AstraZeneca revels in MedImmune buy and oncology pipeline

by | 6th Jun 2007 | News

When completed, AstraZeneca’s $15.6 billion acquisition of MedImmune will realise the firm’s long-stated goal of becoming a true biologics company, according to Charles Morris, vice president of clinical development, oncology.

When completed, AstraZeneca’s $15.6 billion acquisition of MedImmune will realise the firm’s long-stated goal of becoming a true biologics company, according to Charles Morris, vice president of clinical development, oncology.

Dr Morris, speaking at the American Society of Clinical Oncology meeting in Chicago, told a pipeline briefing that “we have talked for some time about AstraZeneca becoming much more of a biologics company; with the acquisition of MedImmune we are now there. This deal gives us a platform on which to move into the area of monoclonal antibodies and vaccines for the treatment of many diseases, including cancer. It [the acquisition] is very central to what AstraZeneca is hoping to achieve in the future,” he said.

He added that AstraZeneca’s oncology pipeline was seen as “critically important” for the company’s future – hence the substantial investment in oncology R&D and the recent expansion of company facilities in Boston, USA and Alderley Park, UK.

Cediranib shows promise

Although the oncology pipeline will not bear any real fruit until 2010, promising results on several developmental agents were unveiled at ASCO, including Phase II data for Recentin (cediranib), an oral pan- vascular endothelial growth factor receptor tyrosine kinase inhibitor formerly known as AZD2171, in patients with recurrent glioblastoma. Results from the National Cancer Institute-sponsored study at the Massachusetts General Hospital Cancer Center, showed eight patients (27.6%) of the 31 treated with cediranib with recurrent glioblastoma, the most aggressive form of primary brain tumour, were alive and progression-free at six months.

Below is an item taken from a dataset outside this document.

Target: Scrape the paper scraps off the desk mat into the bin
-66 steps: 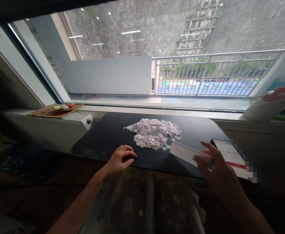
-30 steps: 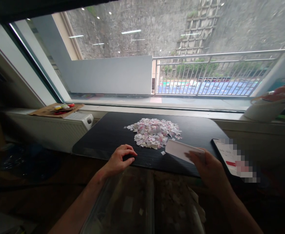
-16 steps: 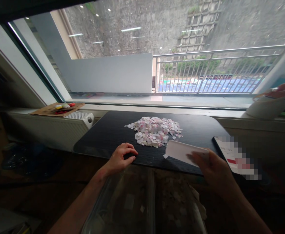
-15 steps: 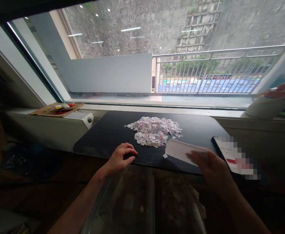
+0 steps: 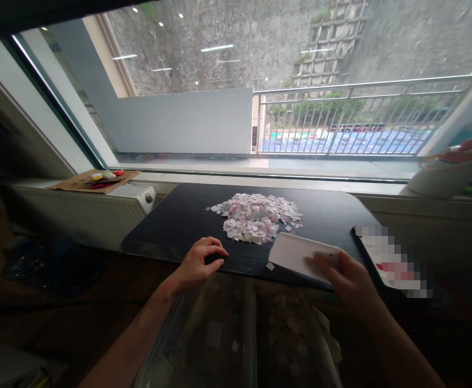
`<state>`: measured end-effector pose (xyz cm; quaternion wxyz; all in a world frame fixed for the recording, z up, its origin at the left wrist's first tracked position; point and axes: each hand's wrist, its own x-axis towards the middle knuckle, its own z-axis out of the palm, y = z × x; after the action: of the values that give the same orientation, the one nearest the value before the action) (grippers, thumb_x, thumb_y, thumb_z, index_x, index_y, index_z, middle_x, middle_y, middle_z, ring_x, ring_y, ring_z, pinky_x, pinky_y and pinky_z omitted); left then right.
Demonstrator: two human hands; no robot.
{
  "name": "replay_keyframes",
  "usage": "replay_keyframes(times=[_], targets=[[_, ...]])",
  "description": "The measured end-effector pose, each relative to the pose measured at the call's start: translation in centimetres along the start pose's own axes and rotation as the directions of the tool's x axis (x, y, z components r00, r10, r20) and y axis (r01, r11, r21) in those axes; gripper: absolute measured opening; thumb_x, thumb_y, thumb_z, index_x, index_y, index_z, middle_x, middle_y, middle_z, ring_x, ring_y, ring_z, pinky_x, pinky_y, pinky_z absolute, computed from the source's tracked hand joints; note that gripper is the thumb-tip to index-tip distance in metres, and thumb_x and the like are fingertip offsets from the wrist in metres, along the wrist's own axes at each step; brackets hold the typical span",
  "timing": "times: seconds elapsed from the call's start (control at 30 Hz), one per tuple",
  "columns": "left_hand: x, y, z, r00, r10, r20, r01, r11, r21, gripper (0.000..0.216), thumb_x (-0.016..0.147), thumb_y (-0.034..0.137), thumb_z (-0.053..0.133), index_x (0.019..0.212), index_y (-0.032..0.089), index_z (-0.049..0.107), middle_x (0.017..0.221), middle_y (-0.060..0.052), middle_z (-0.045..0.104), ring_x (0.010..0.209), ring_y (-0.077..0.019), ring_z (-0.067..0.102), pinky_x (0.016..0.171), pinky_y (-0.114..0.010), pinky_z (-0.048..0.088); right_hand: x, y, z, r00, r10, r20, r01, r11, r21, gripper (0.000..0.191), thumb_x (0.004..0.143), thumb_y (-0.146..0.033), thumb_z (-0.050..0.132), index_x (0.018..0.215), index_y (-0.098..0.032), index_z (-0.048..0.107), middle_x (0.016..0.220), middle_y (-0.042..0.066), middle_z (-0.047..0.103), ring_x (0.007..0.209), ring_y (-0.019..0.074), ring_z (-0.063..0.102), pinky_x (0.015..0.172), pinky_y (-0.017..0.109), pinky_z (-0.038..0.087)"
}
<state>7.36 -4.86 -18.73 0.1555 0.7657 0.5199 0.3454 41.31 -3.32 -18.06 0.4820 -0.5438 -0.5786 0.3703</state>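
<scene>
A heap of small white and pinkish paper scraps (image 5: pixel 256 215) lies in the middle of the dark table (image 5: pixel 171 215). My left hand (image 5: pixel 203 261) rests on the table's near edge, fingers loosely curled, with a gap between thumb and forefinger and nothing in it. In front of the heap, my right hand (image 5: pixel 347 277) grips the right end of a white flat plate (image 5: pixel 295 253) with rounded corners. The plate stands tilted with its lower edge low over the table. One loose paper scrap (image 5: pixel 270 265) lies at its left corner, close to the near edge.
Below the near edge sit a clear plastic bin (image 5: pixel 161 345) and, to its right, a dim bag-like container (image 5: pixel 328 339) with scraps. A phone (image 5: pixel 389 258) lies at the table's right. A radiator (image 5: pixel 86 210) bearing brown cardboard (image 5: pixel 68 183) stands left; a window runs behind.
My right hand has drawn the white plate slightly left and towards the near edge. The loose scrap by its corner has moved the same way. My left hand has stayed put.
</scene>
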Motion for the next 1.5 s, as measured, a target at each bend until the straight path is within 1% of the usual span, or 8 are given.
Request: replay_keyframes(times=[0.23,0.7,0.8,0.9,1.0,1.07,1.23,1.5], targets=[[0.0,-0.1,0.0,1.0,-0.001,-0.004,0.001,1.0,0.001,0.016,0.079,0.014,0.064,0.089,0.019,0.075,0.098,-0.005,0.066,0.096,-0.0189,0.061,0.091,-0.033,0.046,-1.2,-0.8,-1.0,0.994,0.089,0.07,-0.095,0.992,0.079,0.041,0.07,-0.06,0.076,0.082,-0.021,0.069,0.073,0.002,0.073,0.067,0.0201,0.066,0.061,0.03,0.053],[0.0,-0.1,0.1,1.0,-0.001,0.003,0.001,1.0,-0.01,0.015,0.08,0.017,0.062,0.089,0.019,0.075,0.098,-0.005,0.065,0.096,-0.019,0.06,0.092,-0.033,0.045,-2.8,-2.6,-1.0,0.996,-0.011,0.094,0.009,1.0,0.019,0.024,0.079,-0.046,0.07,0.082,-0.023,0.067,0.074,0.001,0.072,0.065,0.0176,0.063,0.061,0.028,0.051],[0.0,-0.1,0.1,1.0,-0.006,0.005,0.006,1.0,-0.008,0.015,0.08,0.017,0.062,0.089,0.019,0.075,0.099,-0.005,0.066,0.097,-0.019,0.06,0.092,-0.033,0.045,-2.6,-2.5,-1.0,0.998,-0.019,0.052,0.02,1.0,-0.013,0.023,0.08,-0.045,0.067,0.083,-0.023,0.066,0.074,0.003,0.072,0.066,0.0194,0.064,0.062,0.03,0.051],[0.0,-0.1,0.1,1.0,-0.008,0.001,0.008,1.0,-0.005,0.015,0.079,0.017,0.063,0.088,0.019,0.075,0.098,-0.005,0.066,0.096,-0.019,0.061,0.091,-0.033,0.045,-1.7,-2.5,-0.9,0.995,-0.073,-0.063,0.066,0.992,-0.108,0.023,0.08,-0.045,0.065,0.085,-0.023,0.067,0.073,0.003,0.072,0.067,0.0209,0.064,0.063,0.032,0.051],[0.0,-0.2,0.1,1.0,-0.008,-0.003,0.008,1.0,-0.003,0.015,0.079,0.017,0.062,0.088,0.019,0.075,0.098,-0.005,0.066,0.096,-0.019,0.061,0.091,-0.033,0.046,-0.3,-2.4,-0.6,0.972,-0.144,-0.186,0.108,0.975,-0.192,0.024,0.078,-0.046,0.065,0.085,-0.023,0.067,0.075,0.003,0.072,0.07,0.0222,0.066,0.068,0.034,0.052],[0.0,-0.2,0.1,1.0,-0.006,-0.004,0.006,1.0,-0.002,0.015,0.079,0.017,0.062,0.088,0.02,0.075,0.098,-0.005,0.066,0.096,-0.0191,0.061,0.091,-0.033,0.046,0.7,-2.1,-0.4,0.959,-0.182,-0.218,0.13,0.964,-0.233,0.026,0.077,-0.047,0.065,0.087,-0.023,0.067,0.076,0.003,0.072,0.071,0.0231,0.067,0.068,0.034,0.053],[0.0,-0.2,0.1,1.0,-0.002,-0.001,0.002,1.0,0.0,0.015,0.079,0.019,0.062,0.088,0.021,0.074,0.098,-0.005,0.067,0.096,-0.0194,0.061,0.092,-0.034,0.046,2.2,-1.1,0.3,0.949,-0.262,-0.174,0.203,0.932,-0.3,0.03,0.08,-0.049,0.062,0.091,-0.021,0.068,0.079,0.006,0.075,0.075,0.0252,0.069,0.069,0.035,0.054],[0.0,-0.4,0.3,1.0,-0.003,-0.001,0.003,1.0,-0.001,0.016,0.079,0.019,0.061,0.088,0.021,0.074,0.098,-0.006,0.067,0.096,-0.02,0.061,0.091,-0.035,0.047,1.5,-1.4,0.7,0.964,-0.228,-0.136,0.184,0.943,-0.276,0.028,0.083,-0.047,0.061,0.093,-0.021,0.068,0.08,0.006,0.075,0.074,0.0248,0.068,0.072,0.036,0.053]])
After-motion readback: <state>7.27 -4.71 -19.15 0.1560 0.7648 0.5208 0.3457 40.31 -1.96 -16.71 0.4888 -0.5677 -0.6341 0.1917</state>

Data was also presented from another ongoing NCI-sponsored Phase II study which looked at cediranib in first-line, progressive, unresectable, advanced metastatic renal cell carcinoma. This revealed that 27 patients receiving cediranib as monotherapy were able to be evaluated for response with a response rate of 33% and tumour control rates of 66.7%.

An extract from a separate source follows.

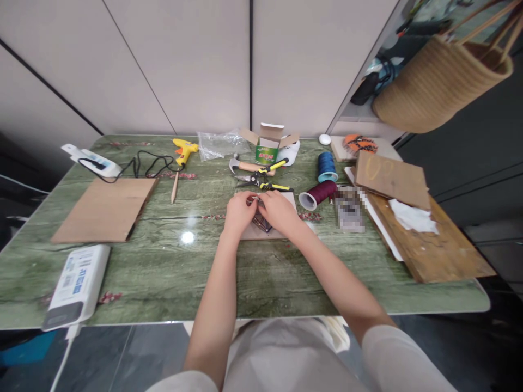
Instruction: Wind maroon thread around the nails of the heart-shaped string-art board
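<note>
Figure: we see the left hand (240,212) and right hand (278,213) drawn close, fingertips pinching a small dark wire frame (260,222) from above, partly hidden by them. The frame sits on a pale wooden board (288,202) — mid-desk (171,267).

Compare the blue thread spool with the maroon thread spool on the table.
The blue thread spool is blue, while the maroon thread spool is dark red. The blue thread spool stands upright on its end, while the maroon thread spool lies on its side with a pale end facing left. The blue thread spool sits farther from the person than the maroon thread spool. Both hold wound thread and rest on the green tabletop.
</note>
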`<state>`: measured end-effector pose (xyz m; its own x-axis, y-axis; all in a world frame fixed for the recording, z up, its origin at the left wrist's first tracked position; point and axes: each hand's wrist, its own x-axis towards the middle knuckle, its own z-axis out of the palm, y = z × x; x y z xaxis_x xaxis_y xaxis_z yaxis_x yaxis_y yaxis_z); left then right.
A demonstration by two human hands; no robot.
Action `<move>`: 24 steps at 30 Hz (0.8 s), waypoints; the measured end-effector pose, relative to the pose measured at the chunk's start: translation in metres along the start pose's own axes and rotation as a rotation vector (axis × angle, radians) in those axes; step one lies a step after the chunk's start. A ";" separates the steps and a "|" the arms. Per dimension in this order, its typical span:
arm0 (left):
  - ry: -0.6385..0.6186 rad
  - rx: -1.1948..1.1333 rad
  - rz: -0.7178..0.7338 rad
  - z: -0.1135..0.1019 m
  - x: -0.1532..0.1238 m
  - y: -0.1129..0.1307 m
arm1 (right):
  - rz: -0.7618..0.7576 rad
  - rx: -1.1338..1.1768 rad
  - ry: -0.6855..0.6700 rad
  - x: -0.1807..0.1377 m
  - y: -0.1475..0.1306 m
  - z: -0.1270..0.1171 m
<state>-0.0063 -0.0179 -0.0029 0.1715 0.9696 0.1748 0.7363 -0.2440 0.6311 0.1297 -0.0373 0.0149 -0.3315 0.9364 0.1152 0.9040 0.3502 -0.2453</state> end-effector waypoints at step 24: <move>0.053 -0.007 -0.022 0.008 0.001 -0.003 | 0.505 0.064 0.495 -0.162 0.166 -0.012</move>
<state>-0.0029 -0.0157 -0.0109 0.1202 0.9723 0.2003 0.7350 -0.2228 0.6404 0.3365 -0.1311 -0.0324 0.2994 0.8698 0.3922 0.8921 -0.1093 -0.4385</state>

The company also presented ‘first in class’ data showing that AZD0530 is the first Src inhibitor to demonstrate inhibition of Src-related activity in human solid tumours as “other compounds have not shown this ability,” said Dr Josep Tabernero of the Vall d’Hebron University Hospital, Barcelona, Spain. The data “gives a clear rationale to develop AZD0530 alone and combination for the treatment of a broad range of tumour types,” he added. Src was the first cancer-causing gene to be discovered in the 1970s and Src kinases are a family of molecules that play an important role in cancer growth, spread, apoptosis and cell proliferation.

Dr Morris concluded by saying that results from the EPOC study which is investigating the Phase II compound ZD4054 in metastatic hormone refractory prostate cancer will be presented later this year.